WHAT YOU WILL DO - Below are records; please set down exactly the lines from the first through the one containing "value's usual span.".

Stored data
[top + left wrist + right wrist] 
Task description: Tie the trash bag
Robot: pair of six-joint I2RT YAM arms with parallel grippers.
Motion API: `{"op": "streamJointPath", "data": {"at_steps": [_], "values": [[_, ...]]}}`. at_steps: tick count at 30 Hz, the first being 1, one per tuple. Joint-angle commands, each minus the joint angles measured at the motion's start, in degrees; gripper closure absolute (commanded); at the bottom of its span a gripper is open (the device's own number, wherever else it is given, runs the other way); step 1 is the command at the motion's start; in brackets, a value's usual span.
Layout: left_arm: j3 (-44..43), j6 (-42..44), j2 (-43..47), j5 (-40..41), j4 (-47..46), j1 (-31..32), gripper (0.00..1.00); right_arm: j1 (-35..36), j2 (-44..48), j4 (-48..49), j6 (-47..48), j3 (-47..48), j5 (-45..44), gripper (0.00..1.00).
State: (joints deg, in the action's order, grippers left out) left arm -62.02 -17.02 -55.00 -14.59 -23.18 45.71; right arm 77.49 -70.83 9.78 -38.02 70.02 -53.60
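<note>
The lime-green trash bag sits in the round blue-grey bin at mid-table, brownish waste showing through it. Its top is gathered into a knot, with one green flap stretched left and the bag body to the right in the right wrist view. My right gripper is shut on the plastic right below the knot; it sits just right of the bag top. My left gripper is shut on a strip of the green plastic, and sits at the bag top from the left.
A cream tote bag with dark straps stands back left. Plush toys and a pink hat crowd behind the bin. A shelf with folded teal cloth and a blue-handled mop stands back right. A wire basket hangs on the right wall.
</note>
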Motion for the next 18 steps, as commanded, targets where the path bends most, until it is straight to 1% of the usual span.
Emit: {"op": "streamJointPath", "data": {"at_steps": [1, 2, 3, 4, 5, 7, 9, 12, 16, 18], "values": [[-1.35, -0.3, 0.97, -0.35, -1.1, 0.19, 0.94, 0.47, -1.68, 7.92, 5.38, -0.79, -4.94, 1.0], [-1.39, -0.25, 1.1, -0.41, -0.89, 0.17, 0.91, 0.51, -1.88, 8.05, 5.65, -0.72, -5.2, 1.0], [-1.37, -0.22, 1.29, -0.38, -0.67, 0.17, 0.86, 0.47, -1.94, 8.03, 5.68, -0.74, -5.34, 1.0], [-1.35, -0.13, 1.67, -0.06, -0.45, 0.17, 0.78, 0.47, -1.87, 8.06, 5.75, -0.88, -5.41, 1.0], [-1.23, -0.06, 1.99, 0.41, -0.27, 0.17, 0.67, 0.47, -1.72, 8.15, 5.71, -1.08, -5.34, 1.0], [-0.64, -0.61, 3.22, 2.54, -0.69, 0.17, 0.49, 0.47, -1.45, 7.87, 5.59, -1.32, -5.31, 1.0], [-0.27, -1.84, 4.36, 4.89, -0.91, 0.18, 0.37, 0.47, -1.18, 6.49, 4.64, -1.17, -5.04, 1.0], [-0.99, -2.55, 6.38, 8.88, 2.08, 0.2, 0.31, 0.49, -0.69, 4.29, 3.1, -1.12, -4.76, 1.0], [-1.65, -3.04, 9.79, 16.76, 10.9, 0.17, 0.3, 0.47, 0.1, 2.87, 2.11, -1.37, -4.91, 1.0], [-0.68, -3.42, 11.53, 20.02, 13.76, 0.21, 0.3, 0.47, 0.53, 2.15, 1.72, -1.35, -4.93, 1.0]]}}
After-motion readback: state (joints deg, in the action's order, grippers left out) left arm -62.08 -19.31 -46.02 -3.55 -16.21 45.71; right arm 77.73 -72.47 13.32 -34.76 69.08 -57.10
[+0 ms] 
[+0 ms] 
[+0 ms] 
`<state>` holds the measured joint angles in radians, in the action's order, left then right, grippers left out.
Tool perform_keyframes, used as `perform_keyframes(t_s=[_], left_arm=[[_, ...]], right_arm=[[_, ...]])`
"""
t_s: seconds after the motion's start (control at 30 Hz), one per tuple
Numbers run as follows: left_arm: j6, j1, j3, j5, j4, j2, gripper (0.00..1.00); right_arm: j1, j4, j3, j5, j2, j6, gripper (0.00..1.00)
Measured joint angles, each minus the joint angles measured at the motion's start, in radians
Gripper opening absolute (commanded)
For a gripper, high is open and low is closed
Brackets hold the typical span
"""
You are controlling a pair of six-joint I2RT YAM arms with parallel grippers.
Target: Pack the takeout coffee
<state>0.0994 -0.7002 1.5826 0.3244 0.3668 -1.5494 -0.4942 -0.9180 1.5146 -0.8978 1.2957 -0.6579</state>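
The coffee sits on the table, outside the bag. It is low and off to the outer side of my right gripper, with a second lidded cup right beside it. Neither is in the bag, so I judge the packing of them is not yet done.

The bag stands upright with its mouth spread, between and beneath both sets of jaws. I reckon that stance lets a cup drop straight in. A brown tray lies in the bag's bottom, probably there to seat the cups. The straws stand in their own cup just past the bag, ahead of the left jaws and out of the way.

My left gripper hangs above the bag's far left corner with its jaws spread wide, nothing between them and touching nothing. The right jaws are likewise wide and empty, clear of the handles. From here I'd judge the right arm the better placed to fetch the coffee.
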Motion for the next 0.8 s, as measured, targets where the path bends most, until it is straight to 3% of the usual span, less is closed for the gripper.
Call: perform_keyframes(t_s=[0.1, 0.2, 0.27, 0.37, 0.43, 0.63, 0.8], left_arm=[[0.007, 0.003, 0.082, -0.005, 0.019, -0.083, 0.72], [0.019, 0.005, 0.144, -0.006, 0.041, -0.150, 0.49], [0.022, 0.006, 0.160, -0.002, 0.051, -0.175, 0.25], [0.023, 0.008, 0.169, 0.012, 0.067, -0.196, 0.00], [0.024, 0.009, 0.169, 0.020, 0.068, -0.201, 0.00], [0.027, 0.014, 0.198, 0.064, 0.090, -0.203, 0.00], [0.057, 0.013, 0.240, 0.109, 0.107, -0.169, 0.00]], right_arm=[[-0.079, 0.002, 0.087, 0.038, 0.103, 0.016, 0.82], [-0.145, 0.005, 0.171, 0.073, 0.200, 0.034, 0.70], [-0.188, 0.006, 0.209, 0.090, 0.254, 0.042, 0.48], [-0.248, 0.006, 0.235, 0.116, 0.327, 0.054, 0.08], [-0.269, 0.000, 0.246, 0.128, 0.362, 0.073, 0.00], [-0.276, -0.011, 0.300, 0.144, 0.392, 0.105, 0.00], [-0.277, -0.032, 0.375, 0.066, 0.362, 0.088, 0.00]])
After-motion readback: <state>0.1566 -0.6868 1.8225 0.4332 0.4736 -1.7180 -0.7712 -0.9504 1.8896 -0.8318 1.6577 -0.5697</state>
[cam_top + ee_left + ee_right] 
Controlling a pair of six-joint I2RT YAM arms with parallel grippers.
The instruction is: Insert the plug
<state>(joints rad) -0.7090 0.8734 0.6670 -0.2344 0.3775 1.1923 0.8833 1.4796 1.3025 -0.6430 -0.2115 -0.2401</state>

ANSWER SECTION -
[top + left wrist + right wrist] 
Task description: Tie the trash bag
Robot: pair of six-joint I2RT YAM arms with parallel grippers.
Motion API: `{"op": "streamJointPath", "data": {"at_steps": [_], "values": [[_, ...]]}}`. at_steps: tick count at 30 Hz, the first being 1, one per tuple. Joint-angle commands, each minus the joint angles measured at the motion's start, in degrees; gripper closure absolute (commanded); at the bottom of its span a gripper is open (the device's own number, wherever else it is given, runs the other way); step 1 is the command at the motion's start; in brackets, a value's usual span.

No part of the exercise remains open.